## Prompt
From the entries below, gather each line containing the word "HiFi".

## Data for processing
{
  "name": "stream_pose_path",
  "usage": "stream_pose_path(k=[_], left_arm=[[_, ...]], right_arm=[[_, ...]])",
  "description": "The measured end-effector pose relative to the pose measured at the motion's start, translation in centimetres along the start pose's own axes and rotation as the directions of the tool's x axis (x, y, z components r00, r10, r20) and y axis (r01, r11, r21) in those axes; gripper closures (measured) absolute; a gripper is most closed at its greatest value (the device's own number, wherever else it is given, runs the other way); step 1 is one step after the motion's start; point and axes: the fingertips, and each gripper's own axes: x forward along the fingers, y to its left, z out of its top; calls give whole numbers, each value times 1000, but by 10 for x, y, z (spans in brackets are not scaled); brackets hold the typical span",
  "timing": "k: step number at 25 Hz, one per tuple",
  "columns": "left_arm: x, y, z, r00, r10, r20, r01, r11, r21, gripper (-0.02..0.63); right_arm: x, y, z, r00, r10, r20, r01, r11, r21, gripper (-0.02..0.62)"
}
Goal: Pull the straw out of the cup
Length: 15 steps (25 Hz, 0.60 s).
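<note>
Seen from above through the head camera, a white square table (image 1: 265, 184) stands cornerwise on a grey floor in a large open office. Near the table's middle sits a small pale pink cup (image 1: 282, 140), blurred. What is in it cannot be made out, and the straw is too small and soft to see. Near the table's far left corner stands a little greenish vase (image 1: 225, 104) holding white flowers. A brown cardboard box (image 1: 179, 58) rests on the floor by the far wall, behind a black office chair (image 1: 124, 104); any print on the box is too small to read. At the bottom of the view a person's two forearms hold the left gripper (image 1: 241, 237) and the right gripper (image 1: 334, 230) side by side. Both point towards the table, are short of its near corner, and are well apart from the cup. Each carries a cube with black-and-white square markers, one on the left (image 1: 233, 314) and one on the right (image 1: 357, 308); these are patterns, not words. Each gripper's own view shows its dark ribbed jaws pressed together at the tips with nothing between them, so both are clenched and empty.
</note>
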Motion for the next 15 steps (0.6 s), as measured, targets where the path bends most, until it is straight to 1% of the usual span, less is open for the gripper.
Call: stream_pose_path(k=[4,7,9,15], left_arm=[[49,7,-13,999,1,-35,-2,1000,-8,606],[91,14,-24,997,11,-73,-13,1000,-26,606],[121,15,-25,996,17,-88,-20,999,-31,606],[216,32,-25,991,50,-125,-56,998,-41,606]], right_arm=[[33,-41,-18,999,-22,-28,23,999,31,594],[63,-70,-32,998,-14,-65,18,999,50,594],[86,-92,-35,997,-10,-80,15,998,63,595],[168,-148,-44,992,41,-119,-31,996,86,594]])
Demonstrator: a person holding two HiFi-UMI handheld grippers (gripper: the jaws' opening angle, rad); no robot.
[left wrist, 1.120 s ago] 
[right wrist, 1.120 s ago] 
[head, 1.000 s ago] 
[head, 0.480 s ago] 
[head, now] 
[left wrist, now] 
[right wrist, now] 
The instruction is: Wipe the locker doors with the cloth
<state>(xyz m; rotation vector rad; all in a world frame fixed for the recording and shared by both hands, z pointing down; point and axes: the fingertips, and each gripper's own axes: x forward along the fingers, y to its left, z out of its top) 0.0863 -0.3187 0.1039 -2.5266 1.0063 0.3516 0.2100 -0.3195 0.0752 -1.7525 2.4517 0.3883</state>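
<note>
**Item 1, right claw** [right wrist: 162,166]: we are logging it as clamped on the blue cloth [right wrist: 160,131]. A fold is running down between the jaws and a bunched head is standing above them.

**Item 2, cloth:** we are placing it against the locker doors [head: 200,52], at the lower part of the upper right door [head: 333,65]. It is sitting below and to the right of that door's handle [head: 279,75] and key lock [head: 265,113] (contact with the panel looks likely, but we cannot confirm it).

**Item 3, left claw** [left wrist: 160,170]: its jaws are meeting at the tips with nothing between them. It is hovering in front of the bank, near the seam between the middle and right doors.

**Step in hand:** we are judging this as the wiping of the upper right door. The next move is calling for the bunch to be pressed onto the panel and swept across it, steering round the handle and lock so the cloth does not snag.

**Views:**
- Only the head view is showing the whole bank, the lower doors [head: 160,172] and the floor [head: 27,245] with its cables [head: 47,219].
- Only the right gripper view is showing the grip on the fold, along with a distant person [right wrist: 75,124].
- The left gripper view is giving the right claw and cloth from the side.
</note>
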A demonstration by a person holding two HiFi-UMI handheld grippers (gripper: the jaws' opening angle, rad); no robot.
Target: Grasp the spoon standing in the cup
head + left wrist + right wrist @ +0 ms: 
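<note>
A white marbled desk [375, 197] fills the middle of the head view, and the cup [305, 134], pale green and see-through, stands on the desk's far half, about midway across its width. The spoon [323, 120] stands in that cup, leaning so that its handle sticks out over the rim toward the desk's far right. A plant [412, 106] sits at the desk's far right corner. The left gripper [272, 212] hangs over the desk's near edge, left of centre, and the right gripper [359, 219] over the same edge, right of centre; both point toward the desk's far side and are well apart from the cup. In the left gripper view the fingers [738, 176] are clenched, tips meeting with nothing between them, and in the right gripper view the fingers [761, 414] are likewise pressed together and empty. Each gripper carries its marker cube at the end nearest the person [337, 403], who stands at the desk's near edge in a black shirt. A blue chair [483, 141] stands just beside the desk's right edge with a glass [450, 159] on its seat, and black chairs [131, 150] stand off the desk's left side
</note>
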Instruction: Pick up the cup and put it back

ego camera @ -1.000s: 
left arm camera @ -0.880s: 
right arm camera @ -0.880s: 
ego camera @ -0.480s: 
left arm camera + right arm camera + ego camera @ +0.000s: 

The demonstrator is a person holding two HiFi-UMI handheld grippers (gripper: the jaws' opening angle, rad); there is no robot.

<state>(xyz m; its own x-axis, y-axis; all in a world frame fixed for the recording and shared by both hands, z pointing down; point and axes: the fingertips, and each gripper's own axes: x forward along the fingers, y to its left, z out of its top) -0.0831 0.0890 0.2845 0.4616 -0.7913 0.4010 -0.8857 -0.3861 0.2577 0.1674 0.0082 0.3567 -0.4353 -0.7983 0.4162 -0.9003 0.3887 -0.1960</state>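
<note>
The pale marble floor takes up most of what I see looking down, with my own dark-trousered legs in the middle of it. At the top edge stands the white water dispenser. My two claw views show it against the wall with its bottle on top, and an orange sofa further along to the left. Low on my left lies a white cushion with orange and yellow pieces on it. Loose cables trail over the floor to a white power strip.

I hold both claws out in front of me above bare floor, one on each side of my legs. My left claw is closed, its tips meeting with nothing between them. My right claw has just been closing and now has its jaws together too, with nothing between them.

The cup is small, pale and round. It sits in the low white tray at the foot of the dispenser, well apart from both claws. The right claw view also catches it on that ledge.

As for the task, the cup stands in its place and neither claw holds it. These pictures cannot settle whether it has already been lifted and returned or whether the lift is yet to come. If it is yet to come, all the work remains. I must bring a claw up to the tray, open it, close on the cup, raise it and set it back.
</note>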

## Reply
Demonstrator: a person holding two HiFi-UMI handheld grippers (gripper: the jaws' opening angle, rad); no robot.
A demonstration by a person holding two HiFi-UMI handheld grippers (gripper: the jaws' opening angle, rad); no robot.
The demonstrator is a person holding two HiFi-UMI handheld grippers (gripper: the jaws' opening angle, rad); there is no robot.

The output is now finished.